REQUIRED WORK >>
After finding the line containing "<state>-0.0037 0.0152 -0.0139" below, please output that line and each following one through the line containing "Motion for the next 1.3", exactly as written.

DATASET CONTENT >>
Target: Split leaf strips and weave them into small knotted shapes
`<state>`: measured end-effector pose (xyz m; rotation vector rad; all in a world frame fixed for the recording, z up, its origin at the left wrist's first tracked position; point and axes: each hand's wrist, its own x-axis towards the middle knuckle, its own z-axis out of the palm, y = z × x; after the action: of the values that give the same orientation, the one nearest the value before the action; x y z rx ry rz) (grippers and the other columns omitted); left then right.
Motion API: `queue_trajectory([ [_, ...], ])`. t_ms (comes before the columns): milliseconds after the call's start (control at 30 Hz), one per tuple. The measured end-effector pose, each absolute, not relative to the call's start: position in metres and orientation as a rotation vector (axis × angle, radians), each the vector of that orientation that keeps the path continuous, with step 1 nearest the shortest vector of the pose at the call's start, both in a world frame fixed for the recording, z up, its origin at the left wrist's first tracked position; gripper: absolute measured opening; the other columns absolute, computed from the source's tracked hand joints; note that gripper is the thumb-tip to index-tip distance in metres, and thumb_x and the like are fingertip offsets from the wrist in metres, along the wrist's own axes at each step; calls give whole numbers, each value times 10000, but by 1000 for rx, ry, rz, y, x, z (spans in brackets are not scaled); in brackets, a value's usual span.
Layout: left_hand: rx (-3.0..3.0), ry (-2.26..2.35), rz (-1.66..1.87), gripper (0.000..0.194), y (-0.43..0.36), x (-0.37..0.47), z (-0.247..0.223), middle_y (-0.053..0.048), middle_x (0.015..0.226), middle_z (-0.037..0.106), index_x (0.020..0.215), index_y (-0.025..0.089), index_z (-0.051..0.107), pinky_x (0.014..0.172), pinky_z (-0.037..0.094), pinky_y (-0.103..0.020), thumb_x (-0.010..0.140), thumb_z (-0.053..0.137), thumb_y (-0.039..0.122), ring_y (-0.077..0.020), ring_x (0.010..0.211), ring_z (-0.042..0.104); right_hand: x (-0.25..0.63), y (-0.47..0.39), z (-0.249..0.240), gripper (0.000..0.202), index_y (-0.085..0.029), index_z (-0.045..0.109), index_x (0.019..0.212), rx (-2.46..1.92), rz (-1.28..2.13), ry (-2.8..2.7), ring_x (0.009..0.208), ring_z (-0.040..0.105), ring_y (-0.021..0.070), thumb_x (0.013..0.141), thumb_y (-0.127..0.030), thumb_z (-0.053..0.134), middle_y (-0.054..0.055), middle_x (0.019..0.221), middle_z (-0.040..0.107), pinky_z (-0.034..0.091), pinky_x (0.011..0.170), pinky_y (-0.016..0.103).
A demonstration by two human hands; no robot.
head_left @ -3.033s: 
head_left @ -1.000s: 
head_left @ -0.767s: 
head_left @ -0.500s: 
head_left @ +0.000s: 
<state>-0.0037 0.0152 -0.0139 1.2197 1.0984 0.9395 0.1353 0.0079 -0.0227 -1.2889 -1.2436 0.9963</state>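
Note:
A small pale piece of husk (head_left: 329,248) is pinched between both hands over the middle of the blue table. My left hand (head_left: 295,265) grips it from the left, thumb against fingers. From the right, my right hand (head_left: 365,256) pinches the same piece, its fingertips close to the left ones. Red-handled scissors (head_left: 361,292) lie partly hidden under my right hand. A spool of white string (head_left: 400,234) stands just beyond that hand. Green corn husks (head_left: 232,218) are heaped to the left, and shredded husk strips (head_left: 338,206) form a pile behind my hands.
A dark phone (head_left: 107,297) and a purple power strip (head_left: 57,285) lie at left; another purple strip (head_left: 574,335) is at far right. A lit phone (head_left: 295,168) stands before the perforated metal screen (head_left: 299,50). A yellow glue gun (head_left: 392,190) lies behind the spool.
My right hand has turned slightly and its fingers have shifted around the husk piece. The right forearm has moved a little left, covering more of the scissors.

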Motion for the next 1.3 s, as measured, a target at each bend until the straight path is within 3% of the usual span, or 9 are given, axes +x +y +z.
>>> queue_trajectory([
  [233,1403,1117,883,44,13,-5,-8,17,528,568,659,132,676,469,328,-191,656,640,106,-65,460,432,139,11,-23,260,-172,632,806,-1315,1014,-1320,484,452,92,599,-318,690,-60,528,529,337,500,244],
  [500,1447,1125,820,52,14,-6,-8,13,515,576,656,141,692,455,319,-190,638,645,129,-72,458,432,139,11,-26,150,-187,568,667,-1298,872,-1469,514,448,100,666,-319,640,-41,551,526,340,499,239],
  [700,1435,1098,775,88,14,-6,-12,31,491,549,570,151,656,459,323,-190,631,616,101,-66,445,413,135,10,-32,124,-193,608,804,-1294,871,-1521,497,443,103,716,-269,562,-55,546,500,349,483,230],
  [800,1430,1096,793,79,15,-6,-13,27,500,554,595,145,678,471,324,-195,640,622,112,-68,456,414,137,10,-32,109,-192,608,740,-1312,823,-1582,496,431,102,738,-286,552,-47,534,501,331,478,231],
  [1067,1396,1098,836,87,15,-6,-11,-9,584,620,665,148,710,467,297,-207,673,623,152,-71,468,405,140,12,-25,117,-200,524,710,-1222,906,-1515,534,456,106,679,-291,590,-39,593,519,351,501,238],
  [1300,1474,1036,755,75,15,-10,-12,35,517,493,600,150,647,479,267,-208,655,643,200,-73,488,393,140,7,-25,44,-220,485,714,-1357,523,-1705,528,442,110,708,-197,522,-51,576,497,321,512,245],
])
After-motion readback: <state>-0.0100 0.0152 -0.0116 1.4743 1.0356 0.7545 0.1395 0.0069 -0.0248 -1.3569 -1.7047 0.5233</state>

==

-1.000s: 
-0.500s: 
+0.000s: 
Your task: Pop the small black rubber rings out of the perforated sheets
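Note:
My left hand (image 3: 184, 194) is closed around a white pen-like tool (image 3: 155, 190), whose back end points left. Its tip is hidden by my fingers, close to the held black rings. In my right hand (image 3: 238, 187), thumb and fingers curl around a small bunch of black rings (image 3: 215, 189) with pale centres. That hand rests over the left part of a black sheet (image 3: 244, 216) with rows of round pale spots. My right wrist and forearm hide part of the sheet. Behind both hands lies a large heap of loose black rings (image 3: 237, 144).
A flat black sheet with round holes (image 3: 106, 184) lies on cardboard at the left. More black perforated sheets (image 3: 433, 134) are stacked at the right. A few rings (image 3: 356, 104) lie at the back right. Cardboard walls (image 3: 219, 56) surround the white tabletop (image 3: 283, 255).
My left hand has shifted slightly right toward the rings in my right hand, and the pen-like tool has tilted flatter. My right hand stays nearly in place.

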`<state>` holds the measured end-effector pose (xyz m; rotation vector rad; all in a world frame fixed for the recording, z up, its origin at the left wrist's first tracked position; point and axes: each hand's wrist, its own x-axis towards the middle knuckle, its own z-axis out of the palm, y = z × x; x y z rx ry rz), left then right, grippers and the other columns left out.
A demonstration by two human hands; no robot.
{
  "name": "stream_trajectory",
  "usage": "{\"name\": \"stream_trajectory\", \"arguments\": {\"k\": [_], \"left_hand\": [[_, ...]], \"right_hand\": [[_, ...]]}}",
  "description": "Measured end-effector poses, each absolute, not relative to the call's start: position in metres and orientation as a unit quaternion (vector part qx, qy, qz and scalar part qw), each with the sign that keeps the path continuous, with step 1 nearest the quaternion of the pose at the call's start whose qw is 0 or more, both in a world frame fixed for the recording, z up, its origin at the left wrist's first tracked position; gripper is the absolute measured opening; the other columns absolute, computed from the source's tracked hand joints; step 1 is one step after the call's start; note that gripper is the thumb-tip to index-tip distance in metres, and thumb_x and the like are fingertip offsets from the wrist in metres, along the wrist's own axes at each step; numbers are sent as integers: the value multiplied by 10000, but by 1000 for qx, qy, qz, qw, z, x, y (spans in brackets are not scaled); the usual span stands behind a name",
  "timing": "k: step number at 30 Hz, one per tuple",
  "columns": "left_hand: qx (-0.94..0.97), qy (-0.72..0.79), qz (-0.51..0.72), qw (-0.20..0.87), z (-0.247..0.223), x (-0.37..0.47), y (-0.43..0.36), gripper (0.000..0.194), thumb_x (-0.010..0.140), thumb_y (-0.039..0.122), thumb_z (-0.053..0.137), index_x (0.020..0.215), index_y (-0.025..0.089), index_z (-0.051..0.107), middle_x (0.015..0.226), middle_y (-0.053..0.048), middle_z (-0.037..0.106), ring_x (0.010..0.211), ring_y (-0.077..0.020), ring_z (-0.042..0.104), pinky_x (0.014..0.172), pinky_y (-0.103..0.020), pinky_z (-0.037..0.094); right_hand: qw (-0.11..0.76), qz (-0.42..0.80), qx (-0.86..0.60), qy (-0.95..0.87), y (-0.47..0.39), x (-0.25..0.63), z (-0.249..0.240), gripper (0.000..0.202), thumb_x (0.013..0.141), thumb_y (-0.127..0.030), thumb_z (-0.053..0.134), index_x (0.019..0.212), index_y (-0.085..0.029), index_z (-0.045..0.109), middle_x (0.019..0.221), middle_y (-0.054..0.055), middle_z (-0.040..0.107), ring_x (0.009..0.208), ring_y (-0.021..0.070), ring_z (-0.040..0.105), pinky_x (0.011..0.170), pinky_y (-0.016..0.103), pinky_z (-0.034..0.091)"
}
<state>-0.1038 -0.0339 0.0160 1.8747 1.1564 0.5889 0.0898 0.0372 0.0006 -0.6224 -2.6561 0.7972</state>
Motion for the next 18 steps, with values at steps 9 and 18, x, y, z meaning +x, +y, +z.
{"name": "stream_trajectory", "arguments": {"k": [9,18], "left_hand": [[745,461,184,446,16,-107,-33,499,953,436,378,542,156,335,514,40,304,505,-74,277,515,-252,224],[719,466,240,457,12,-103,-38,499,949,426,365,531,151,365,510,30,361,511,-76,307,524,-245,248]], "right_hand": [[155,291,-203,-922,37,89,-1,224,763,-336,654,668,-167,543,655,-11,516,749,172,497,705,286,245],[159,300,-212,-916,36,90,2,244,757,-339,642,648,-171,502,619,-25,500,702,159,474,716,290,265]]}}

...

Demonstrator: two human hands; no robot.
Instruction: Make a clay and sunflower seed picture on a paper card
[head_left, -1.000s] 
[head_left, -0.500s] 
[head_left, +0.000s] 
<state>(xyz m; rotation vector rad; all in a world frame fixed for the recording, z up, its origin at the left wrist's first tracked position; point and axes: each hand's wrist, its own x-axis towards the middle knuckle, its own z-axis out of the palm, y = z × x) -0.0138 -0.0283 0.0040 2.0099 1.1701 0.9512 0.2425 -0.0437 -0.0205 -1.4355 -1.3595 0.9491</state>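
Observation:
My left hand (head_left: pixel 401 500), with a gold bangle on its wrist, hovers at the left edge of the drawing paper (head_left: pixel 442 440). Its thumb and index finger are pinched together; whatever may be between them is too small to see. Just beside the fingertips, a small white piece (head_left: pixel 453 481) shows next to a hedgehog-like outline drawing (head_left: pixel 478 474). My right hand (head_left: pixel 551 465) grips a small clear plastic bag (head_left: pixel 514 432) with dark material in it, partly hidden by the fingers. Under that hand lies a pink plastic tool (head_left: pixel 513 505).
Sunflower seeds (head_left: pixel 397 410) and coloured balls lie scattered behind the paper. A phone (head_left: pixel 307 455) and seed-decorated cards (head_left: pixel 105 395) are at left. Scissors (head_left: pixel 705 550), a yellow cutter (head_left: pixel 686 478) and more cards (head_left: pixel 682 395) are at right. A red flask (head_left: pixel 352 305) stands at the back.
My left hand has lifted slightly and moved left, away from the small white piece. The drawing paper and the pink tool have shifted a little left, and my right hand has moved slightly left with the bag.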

SOLVED EXERCISE >>
<state>-0.0037 0.0152 -0.0139 1.2197 1.0984 0.9395 0.1353 0.0079 -0.0227 -1.2889 -1.2436 0.9963</state>
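Note:
A small pale piece of husk (head_left: 329,248) is pinched between both hands over the middle of the blue table. My left hand (head_left: 295,265) grips it from the left, thumb against fingers. From the right, my right hand (head_left: 365,256) pinches the same piece, its fingertips close to the left ones. Red-handled scissors (head_left: 361,292) lie partly hidden under my right hand. A spool of white string (head_left: 400,234) stands just beyond that hand. Green corn husks (head_left: 232,218) are heaped to the left, and shredded husk strips (head_left: 338,206) form a pile behind my hands.
A dark phone (head_left: 107,297) and a purple power strip (head_left: 57,285) lie at left; another purple strip (head_left: 574,335) is at far right. A lit phone (head_left: 295,168) stands before the perforated metal screen (head_left: 299,50). A yellow glue gun (head_left: 392,190) lies behind the spool.
My right hand has turned slightly and its fingers have shifted around the husk piece. The right forearm has moved a little left, covering more of the scissors.
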
Motion for the next 1.3 s, as measured, a target at each bend until the straight path is within 3% of the usual span, or 9 are given, axes +x +y +z.

That concludes the exercise.